Charles Ellicott Commentary


Charles Ellicott Commentary
"Every branch in me that beareth not fruit, he taketh it away: and every [branch] that beareth fruit, he cleanseth it, that it may bear more fruit." — John 15:2 (ASV)
Every branch in me that bears not fruit he takes away.—The two chief duties of the vinedresser, cutting off all fruitless tendrils and cleansing those that bear fruit, supply illustrations of the training of human souls by the Divine Husbandman. We are not to interpret these words, as they frequently have been interpreted, of the unbelieving world or of the Jews, but of Christians in name, who claim to be branches of the true vine. These the Husbandman watches day by day; He knows them and reads the inner realities of their lives, and every one that is fruitless He takes away.

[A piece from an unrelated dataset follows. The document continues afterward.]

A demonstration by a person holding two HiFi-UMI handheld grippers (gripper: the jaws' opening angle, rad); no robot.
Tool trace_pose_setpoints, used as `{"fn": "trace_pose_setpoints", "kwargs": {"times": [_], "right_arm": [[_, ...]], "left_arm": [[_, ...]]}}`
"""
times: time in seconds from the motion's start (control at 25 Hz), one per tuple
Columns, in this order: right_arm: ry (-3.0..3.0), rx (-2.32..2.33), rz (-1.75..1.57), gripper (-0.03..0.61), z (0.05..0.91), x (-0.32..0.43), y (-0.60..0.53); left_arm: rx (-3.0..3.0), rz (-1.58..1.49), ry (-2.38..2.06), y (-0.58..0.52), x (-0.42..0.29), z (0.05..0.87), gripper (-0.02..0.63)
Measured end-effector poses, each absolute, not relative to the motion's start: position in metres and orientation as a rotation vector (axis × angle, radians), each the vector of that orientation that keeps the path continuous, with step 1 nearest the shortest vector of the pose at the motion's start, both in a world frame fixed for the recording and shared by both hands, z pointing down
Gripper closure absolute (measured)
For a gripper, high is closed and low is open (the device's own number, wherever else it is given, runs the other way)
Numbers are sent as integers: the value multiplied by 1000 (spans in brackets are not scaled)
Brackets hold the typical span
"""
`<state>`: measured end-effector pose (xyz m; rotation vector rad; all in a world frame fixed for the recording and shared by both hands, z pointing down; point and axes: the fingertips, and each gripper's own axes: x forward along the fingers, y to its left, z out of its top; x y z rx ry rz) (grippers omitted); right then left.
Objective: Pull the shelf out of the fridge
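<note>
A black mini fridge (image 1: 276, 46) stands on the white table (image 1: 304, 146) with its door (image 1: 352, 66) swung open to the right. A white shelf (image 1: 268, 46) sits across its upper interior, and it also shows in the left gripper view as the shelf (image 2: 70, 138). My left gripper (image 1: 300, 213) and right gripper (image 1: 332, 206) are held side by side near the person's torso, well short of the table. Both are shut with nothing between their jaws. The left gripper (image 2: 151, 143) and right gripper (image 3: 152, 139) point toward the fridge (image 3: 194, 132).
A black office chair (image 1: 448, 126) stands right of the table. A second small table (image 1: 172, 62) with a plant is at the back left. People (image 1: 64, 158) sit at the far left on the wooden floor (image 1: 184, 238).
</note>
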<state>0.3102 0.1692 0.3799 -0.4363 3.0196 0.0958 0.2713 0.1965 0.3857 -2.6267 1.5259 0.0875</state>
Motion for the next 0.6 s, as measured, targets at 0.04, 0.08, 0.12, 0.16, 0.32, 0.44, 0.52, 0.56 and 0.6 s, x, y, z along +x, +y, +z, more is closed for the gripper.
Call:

And every branch that bears fruit, he purges it.—Better, he cleanses it . This means in the natural vine the cutting off of shoots that run to waste, and the removal of every excrescence that hinders the growth of the branch. It means in the spiritual training the checking of natural impulses and affections, and the removal of everything—even though it is by a pang as sharp as the edge of the pruner's knife—that can misdirect or weaken the energy of the spiritual life, and thus diminish its fruitfulness.
A vine that has been pruned—here a tendril cut off, and there one bent back; here a shoot that seemed of greatest promise to the unskilled eye, unsparingly severed by the vinedresser, who sees it is worthless; here a branch, in itself good, made to yield its place to one that is better, and itself trained to fill another place—such is the familiar picture of the natural vine.
Such, also, to a wisdom higher than ours, is the picture of human life.